● DATA BELOW:
::::::

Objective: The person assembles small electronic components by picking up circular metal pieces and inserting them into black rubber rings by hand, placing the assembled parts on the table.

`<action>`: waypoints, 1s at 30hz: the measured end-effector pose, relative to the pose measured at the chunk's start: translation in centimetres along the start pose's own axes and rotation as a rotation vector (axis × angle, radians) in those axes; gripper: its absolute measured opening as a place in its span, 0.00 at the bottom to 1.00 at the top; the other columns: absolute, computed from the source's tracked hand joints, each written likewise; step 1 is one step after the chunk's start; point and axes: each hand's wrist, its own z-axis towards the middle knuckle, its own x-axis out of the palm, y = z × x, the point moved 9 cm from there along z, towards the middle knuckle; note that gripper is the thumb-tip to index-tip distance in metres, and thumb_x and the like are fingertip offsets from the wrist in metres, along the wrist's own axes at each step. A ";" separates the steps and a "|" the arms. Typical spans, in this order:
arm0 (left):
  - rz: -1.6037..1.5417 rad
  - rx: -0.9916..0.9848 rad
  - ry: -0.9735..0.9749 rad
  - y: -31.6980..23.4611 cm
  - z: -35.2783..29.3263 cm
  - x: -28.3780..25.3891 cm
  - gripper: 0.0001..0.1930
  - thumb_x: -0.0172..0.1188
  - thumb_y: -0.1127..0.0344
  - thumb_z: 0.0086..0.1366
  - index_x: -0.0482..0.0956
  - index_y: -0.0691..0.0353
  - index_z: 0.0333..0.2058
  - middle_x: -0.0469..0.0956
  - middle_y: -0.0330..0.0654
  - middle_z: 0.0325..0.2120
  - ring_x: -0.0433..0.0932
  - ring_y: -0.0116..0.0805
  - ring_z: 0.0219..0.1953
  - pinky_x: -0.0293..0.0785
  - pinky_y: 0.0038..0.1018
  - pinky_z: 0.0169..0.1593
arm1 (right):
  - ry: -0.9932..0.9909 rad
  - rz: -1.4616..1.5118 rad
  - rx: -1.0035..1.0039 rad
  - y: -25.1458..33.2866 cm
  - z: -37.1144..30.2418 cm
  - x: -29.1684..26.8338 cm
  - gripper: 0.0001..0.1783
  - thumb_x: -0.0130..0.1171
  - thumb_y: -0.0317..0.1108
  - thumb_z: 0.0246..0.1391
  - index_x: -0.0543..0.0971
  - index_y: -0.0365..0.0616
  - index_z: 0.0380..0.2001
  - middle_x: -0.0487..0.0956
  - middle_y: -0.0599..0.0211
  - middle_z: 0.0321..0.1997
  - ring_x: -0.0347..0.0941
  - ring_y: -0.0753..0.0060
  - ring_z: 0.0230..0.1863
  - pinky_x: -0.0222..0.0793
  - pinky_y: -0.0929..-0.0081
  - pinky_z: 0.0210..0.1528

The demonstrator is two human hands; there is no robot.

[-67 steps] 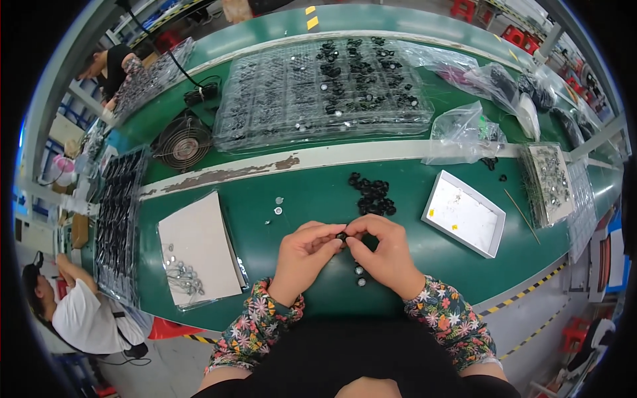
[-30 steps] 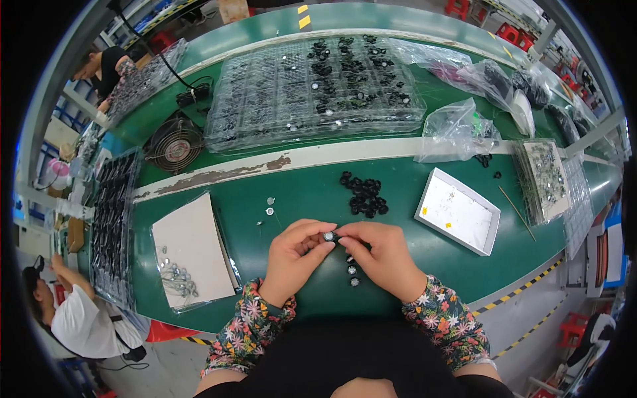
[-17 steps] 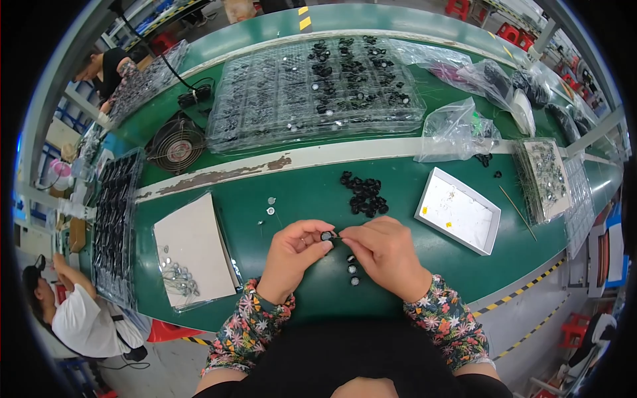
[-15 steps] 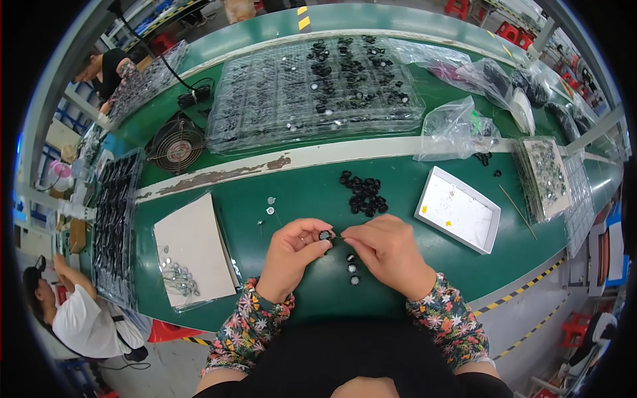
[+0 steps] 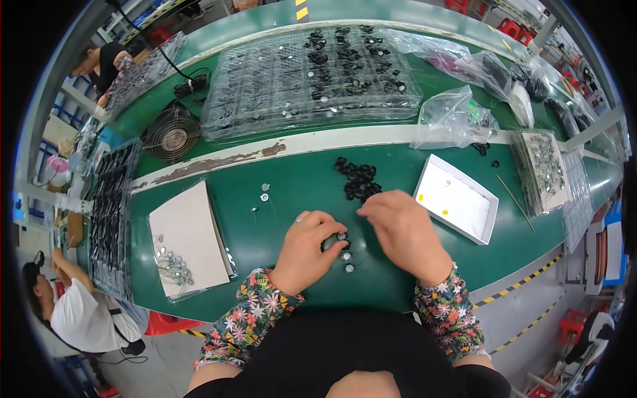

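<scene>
My left hand [image 5: 307,251] is low over the green table, thumb and forefinger closed around a small round part [image 5: 342,236] with a pale face and black rim. That part is at the far end of a short row, where a similar round part [image 5: 346,256] and another round part [image 5: 350,268] lie nearer me. My right hand [image 5: 406,233] hovers just right of the row, fingers loosely bent with nothing visible in them. Its fingertips are beside a pile of small black parts [image 5: 357,178], partly covering the pile's near edge.
A shallow white box [image 5: 458,199] with small yellow bits stands right of the pile. Left are a cardboard sheet [image 5: 189,239] bearing pale round pieces and a few loose discs [image 5: 265,197]. Stacked clear trays [image 5: 252,86] and a black fan [image 5: 171,136] sit beyond. Other people work at left.
My hands have separated. The left has brought its round part down to the row's far end, while the right has let go and moved up towards the black pile.
</scene>
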 end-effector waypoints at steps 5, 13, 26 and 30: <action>-0.007 0.017 0.111 -0.4 -0.2 0.2 0.10 0.65 0.73 0.48 0.79 0.61 0.32 0.75 0.41 0.31 0.73 0.40 0.36 0.69 0.31 0.43 | 0.197 -0.043 -0.085 0.8 -1.0 3.7 0.07 0.55 0.25 0.41 0.79 0.42 0.28 0.75 0.66 0.30 0.70 0.62 0.36 0.65 0.67 0.39; 0.512 -0.008 -0.413 2.4 1.1 -8.8 0.03 0.60 0.74 0.51 0.78 0.64 0.27 0.75 0.45 0.26 0.73 0.46 0.32 0.70 0.36 0.37 | 0.229 -0.071 -0.038 0.9 -0.5 3.8 0.03 0.57 0.26 0.46 0.77 0.41 0.27 0.76 0.64 0.28 0.71 0.60 0.33 0.64 0.66 0.38; 0.737 -0.241 -0.272 6.6 1.6 -8.9 0.04 0.64 0.68 0.47 0.78 0.58 0.23 0.76 0.40 0.24 0.73 0.41 0.33 0.63 0.36 0.39 | 0.138 -0.009 -0.036 1.3 0.0 3.0 0.06 0.60 0.28 0.44 0.77 0.42 0.29 0.77 0.65 0.29 0.72 0.60 0.32 0.64 0.66 0.37; 0.724 -0.157 -0.331 5.1 1.7 -9.0 0.04 0.63 0.70 0.46 0.76 0.58 0.23 0.75 0.39 0.25 0.73 0.39 0.35 0.60 0.36 0.41 | 0.083 0.009 -0.044 1.6 0.1 2.3 0.06 0.61 0.28 0.44 0.77 0.42 0.29 0.77 0.65 0.29 0.73 0.61 0.33 0.64 0.66 0.39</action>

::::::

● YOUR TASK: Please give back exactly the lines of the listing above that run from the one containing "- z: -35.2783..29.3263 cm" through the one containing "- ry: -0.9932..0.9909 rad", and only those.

● RESPONSE BOX:
  - z: -35.2783..29.3263 cm
  - x: -28.3780..25.3891 cm
  - gripper: 0.0001..0.1930
  - thumb_x: -0.0172..0.1188
  - thumb_y: -0.1127..0.0344
  - thumb_z: 0.0086..0.1366
  - index_x: -0.0482..0.0956
  - index_y: -0.0691..0.0353
  - index_z: 0.0333..0.2058
  - middle_x: -0.0469..0.0956
  - middle_y: -0.0330..0.0654
  - middle_z: 0.0325..0.2120
  - ring_x: -0.0433..0.0932
  - ring_y: -0.0116..0.0805
  - ring_z: 0.0219..0.1953
  - pinky_x: -0.0293..0.0785
  - pinky_y: 0.0038..0.1018
  - pinky_z: 0.0169..0.1593
arm1 (right):
  - ry: -0.9932..0.9909 rad

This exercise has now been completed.